J (2.結婚)
5. 新婚旅行 (7)
友美さんは、「ハゼベくん?、」と語尾を上げて聞き返してきました。
その言葉の調子には、私は特別なものを感じ得ませんでした。
「そうそう、長谷部君、、、。彼、どんな人?、」
私はさりげなく普通に聞いてみました。
私はこの問いに対する友美さんの答えに、全てを預けようと考えていました。
というのは、、、こういうことです。
私は友美さんの言葉の中に何もないことを感じていました。 そう信じることが本当のことだと考えました。
長谷部健二は、ただの幼馴染、それだけのこと。
…言外にそういう雰囲気を感じさせるような、そんな友美さんでしたから。
昨夜私が感じた胸騒ぎ、ジェラシーや疑問、、、 それらは私の一人よがりであったのだと、私はそう結論づけよう。 運転をしながら私は心の中でそう決めました。
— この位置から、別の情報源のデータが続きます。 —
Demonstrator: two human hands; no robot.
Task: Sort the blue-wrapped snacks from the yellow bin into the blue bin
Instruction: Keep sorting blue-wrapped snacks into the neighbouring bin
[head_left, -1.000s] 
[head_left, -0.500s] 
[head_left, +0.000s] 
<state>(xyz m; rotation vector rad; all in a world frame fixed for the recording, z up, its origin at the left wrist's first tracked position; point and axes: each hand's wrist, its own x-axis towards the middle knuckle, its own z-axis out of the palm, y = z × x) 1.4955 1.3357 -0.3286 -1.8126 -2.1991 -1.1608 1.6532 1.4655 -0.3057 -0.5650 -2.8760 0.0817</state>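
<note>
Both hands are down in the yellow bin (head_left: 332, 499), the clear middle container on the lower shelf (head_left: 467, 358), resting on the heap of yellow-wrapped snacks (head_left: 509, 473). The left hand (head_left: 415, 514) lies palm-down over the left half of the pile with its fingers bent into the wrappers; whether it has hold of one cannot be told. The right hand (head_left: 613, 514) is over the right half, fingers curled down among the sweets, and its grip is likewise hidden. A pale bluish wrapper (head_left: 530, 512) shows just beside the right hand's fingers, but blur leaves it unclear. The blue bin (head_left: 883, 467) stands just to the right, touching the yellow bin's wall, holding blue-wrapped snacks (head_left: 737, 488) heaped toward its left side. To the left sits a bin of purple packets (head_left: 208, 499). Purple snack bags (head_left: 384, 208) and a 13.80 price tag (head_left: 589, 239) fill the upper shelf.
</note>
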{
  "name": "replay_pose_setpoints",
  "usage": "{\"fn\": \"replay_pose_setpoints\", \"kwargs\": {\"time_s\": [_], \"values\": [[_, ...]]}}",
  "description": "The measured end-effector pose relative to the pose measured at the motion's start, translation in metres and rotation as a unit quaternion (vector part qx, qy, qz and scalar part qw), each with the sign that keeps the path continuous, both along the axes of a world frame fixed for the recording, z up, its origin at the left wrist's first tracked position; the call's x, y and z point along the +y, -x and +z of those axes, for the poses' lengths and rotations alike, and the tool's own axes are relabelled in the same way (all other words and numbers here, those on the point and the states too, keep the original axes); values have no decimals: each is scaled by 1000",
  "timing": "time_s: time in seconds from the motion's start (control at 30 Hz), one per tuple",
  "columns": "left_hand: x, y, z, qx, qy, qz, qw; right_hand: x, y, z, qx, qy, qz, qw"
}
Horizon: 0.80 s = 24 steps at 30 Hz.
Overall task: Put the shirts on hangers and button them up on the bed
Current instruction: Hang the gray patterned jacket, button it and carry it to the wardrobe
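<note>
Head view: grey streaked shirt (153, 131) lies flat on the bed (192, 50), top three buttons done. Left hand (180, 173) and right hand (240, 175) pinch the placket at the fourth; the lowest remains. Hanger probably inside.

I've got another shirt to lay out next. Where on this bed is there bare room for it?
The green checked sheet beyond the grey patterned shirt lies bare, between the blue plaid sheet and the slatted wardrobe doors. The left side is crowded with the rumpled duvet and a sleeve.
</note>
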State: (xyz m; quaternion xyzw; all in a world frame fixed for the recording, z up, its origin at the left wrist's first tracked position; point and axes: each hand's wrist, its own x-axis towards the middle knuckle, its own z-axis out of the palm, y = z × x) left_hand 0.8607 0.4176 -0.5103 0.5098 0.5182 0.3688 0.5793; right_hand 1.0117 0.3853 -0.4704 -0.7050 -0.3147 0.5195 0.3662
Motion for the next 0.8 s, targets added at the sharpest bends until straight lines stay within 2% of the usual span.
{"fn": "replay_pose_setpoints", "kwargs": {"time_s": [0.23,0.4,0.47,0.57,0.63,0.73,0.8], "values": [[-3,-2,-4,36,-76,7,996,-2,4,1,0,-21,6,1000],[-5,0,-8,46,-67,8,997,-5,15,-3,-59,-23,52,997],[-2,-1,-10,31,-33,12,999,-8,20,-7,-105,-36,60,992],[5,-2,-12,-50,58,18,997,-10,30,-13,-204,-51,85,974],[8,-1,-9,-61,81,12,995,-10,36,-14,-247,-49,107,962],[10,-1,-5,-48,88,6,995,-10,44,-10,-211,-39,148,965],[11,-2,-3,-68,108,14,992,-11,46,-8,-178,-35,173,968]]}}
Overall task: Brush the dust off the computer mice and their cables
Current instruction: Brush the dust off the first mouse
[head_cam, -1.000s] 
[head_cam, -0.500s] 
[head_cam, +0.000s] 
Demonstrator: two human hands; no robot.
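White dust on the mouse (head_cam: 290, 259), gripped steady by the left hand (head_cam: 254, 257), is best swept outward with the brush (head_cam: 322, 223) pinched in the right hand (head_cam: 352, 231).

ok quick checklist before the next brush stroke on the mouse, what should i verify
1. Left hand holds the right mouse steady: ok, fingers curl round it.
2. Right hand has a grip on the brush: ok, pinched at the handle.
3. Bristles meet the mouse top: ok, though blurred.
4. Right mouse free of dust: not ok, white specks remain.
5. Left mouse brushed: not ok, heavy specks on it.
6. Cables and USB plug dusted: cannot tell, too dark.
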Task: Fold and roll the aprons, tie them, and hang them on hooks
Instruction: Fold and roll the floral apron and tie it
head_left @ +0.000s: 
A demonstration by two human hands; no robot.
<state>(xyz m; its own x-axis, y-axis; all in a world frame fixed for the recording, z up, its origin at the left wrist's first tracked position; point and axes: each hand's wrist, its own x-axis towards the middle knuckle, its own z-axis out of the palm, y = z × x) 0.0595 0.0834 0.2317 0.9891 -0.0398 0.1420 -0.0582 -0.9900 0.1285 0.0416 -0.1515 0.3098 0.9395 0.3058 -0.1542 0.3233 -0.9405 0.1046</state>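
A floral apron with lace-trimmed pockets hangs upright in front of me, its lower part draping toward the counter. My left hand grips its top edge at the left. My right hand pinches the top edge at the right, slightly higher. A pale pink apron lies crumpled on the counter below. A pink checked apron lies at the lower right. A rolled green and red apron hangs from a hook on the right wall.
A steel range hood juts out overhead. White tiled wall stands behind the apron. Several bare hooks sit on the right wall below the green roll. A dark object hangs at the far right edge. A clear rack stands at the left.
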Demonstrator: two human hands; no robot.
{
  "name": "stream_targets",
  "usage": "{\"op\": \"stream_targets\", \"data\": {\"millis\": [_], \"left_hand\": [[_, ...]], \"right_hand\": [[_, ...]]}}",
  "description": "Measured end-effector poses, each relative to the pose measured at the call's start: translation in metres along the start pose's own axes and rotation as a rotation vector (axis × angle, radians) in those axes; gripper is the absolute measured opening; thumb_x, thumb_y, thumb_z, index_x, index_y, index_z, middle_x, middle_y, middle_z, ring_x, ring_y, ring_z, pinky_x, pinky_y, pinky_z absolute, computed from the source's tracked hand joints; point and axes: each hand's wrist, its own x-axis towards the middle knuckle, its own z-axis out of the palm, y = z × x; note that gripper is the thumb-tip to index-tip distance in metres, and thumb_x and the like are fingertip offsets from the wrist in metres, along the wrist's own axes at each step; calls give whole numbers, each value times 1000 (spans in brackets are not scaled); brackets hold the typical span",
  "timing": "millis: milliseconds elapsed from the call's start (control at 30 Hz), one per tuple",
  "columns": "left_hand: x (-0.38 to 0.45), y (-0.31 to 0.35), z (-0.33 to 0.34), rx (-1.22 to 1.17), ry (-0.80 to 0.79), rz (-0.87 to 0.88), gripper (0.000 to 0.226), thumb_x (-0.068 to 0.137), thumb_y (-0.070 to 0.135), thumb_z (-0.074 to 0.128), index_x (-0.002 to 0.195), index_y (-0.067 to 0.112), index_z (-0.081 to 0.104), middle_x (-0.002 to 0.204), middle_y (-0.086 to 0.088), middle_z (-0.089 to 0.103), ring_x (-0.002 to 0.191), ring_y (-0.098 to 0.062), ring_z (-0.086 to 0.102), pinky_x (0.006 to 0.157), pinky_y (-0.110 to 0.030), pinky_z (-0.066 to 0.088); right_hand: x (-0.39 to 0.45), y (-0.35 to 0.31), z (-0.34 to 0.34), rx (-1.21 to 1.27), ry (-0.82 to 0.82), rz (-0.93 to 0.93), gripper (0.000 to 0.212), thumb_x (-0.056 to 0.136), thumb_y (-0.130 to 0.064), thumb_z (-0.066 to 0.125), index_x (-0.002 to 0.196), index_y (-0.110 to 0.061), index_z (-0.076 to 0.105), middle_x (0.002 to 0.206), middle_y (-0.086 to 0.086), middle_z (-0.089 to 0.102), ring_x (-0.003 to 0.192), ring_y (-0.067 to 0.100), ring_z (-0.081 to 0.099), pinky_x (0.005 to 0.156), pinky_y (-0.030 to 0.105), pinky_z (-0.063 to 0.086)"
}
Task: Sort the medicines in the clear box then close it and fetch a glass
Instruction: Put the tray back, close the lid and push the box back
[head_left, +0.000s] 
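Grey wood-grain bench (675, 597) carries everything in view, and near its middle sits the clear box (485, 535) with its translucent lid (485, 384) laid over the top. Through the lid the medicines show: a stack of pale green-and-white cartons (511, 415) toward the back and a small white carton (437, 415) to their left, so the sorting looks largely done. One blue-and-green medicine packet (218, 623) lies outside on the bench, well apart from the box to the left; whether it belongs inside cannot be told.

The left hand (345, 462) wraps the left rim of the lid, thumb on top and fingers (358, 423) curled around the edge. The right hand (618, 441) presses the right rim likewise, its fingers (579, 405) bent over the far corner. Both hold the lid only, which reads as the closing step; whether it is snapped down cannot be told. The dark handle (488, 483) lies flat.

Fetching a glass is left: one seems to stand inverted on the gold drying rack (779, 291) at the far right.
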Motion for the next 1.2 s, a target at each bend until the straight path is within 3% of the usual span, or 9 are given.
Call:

聞きたいことは、やっぱりある。 私は昨夜の疑問を数々思い出す。(参照こちら)
しかし根掘り葉掘り聞くことに価値があるのだろうか?
友美さんと長谷部健二はどの程度の付き合いがあったのだろう? 幼馴染とはいえ呼び捨てで呼び合う程のあの親しさは? 声をかけてもいないのにワザワザ結婚式の二次会に来たのは何故?
、、、あの電話の男?
友美さんに結婚を5年待って欲しいと電話を掛けてきたという男は?
君は何故あの時オレを見てくれていなかったの?
しかし、、、
聞いてどうする?
恋愛に過去なんか関係ないのに。
目の前の相手を愛する。信じる。
それだけなのに。
まして、オレと友美さんはもう結婚して夫婦となったというのに!
内心は、、、聞きたくて聞きたくて仕方のない私。
けれど私は、、、聞くのはやめようと決めた。
その私にとっては、 「そうそう、長谷部君、、、。彼、どんな人?、」というこの問いは、 この問いに対する友美さんの答えだけで、私の全ての疑問を解決しよう、 そういう意思と意味を込めた、たった一度、これっきり、という、 自分としてはここに葛藤の終止符を得んとする、そんな思いを込めた問いでした。